+++ Listed entries +++

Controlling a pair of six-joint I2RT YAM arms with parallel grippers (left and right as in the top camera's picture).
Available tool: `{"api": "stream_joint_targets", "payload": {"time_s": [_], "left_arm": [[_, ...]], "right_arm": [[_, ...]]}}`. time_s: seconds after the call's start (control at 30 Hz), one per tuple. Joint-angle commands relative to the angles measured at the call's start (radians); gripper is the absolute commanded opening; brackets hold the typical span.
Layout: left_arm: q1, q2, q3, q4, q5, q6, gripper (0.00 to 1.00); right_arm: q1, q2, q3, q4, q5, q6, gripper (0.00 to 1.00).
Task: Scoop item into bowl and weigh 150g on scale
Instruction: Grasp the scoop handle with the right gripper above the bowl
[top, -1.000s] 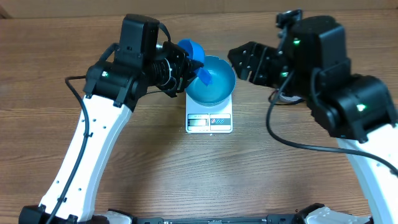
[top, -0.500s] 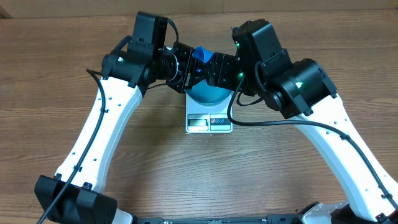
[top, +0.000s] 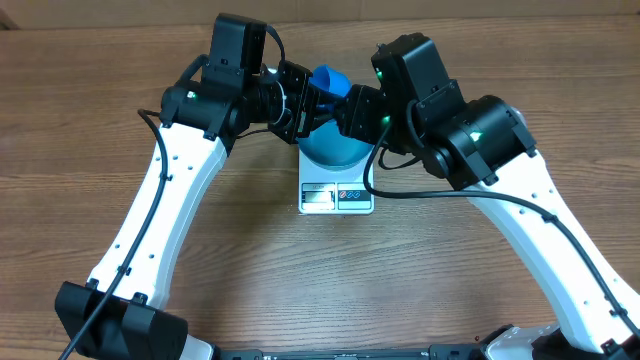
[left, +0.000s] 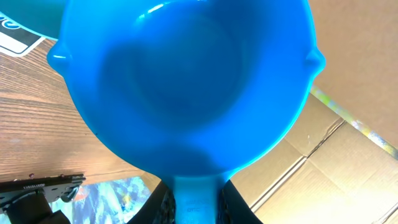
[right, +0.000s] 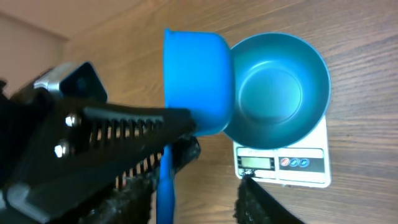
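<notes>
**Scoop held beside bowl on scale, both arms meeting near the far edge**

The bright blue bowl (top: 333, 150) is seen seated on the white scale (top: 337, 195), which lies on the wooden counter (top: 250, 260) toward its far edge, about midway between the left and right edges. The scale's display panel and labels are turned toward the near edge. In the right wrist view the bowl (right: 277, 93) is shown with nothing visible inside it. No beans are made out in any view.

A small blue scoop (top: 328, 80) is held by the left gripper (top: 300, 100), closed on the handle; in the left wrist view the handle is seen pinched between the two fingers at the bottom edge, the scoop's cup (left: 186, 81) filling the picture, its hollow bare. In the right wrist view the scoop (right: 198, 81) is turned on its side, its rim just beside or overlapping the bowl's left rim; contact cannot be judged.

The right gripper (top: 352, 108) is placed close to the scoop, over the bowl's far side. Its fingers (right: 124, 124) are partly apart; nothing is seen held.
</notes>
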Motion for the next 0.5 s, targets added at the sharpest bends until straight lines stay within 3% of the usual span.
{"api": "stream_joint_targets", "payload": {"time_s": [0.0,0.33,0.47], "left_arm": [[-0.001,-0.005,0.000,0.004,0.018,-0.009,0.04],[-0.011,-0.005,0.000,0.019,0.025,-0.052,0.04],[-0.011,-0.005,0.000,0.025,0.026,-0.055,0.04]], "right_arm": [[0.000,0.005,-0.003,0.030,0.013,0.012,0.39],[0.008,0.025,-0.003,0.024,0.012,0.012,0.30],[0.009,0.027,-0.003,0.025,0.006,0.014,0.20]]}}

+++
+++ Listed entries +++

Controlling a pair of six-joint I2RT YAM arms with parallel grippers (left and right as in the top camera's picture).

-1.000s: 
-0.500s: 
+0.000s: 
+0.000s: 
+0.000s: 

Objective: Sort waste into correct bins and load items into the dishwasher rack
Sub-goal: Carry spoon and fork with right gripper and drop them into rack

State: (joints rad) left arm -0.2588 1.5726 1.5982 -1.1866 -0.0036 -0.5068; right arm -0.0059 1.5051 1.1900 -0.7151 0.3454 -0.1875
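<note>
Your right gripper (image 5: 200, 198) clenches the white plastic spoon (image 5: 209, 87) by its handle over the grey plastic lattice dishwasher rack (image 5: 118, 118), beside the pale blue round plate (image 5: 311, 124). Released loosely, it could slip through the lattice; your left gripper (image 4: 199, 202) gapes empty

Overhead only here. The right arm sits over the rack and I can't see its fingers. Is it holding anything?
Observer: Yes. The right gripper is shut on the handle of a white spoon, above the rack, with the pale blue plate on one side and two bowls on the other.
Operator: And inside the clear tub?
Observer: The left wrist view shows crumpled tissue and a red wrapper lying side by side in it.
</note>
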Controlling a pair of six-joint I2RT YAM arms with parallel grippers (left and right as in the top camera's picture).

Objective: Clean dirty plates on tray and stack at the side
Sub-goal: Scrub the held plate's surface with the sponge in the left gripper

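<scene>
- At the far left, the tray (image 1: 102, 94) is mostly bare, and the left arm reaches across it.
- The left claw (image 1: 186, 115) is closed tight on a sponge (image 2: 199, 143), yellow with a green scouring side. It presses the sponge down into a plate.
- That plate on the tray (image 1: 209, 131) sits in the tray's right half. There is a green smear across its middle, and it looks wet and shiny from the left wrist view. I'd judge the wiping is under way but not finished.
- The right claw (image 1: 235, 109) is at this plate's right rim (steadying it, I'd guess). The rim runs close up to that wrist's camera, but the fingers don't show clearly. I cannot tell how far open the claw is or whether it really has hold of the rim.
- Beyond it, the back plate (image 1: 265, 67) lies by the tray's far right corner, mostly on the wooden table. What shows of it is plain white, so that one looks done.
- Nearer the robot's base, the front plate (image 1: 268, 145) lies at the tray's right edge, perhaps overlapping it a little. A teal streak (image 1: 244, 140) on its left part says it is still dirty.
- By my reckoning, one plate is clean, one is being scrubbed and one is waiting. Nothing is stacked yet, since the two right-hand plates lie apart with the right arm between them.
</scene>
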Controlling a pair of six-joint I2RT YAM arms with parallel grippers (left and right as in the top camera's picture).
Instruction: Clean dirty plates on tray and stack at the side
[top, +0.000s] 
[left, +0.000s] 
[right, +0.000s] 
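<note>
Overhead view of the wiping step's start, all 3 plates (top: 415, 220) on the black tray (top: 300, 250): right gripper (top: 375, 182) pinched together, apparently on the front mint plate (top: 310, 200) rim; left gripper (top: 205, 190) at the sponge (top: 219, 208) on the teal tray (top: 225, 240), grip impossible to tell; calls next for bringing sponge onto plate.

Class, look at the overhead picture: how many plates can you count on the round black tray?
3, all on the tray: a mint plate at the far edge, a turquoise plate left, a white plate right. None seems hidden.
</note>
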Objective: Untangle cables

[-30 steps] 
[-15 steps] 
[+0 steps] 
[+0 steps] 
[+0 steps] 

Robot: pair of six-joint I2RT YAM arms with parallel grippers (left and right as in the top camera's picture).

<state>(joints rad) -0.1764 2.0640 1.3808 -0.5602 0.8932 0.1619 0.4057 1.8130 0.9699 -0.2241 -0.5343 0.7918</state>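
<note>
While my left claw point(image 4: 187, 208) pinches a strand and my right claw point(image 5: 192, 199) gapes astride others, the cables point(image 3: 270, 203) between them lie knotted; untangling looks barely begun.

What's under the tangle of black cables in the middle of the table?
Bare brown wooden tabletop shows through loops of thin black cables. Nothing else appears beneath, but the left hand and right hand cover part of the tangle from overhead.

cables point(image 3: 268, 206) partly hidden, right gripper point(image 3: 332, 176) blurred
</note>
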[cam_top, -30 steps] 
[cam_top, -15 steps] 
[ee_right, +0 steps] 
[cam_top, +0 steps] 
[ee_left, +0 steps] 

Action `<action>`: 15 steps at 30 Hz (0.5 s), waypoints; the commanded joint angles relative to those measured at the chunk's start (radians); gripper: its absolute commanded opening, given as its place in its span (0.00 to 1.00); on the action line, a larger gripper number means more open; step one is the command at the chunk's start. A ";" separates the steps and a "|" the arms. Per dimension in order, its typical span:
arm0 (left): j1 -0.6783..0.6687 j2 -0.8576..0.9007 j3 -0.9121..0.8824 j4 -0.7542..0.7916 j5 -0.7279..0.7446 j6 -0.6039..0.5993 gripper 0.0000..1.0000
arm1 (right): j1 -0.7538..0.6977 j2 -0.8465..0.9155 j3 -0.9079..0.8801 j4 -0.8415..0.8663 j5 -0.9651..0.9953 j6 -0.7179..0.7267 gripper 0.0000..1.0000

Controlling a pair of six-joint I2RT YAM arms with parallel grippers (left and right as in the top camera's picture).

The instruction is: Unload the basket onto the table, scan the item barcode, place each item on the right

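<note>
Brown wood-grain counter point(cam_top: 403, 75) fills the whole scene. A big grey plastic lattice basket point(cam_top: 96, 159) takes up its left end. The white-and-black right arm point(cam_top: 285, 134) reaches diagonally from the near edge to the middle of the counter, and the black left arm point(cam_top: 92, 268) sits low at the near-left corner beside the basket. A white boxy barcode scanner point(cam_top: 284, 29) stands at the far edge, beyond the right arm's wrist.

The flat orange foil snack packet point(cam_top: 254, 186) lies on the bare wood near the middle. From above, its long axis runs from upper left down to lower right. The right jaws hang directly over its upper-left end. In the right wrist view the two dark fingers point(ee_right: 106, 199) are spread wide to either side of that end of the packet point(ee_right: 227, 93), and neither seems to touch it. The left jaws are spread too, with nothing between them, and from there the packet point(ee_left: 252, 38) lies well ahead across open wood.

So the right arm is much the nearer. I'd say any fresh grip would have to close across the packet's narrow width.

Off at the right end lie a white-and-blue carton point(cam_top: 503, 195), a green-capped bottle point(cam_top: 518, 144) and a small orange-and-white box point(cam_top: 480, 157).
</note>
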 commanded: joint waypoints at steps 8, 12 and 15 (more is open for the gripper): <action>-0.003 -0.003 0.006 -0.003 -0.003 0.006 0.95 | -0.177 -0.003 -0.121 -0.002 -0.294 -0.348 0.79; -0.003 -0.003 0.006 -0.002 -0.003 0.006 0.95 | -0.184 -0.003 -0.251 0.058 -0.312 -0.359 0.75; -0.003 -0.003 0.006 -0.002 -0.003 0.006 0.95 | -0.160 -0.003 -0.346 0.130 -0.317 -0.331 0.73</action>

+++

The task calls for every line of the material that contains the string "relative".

▶ **Answer**
Available tool: `{"api": "stream_joint_targets", "payload": {"time_s": [_], "left_arm": [[_, ...]], "right_arm": [[_, ...]]}}`. time_s: seconds after the call's start (control at 30 Hz), one per tuple. Joint-angle commands relative to the angles measured at the call's start (radians); gripper is the absolute commanded opening; brackets hold the typical span.
Action `<action>`: 15 steps at 30 Hz (0.5 s), waypoints; the commanded joint angles relative to those measured at the chunk's start (radians); gripper: its absolute commanded opening, given as its place in its span (0.00 to 1.00); on the action line, a larger gripper number means more open; step one is the command at the chunk's start. A ";" separates the steps and a "|" the arms. Per dimension in order, its typical span:

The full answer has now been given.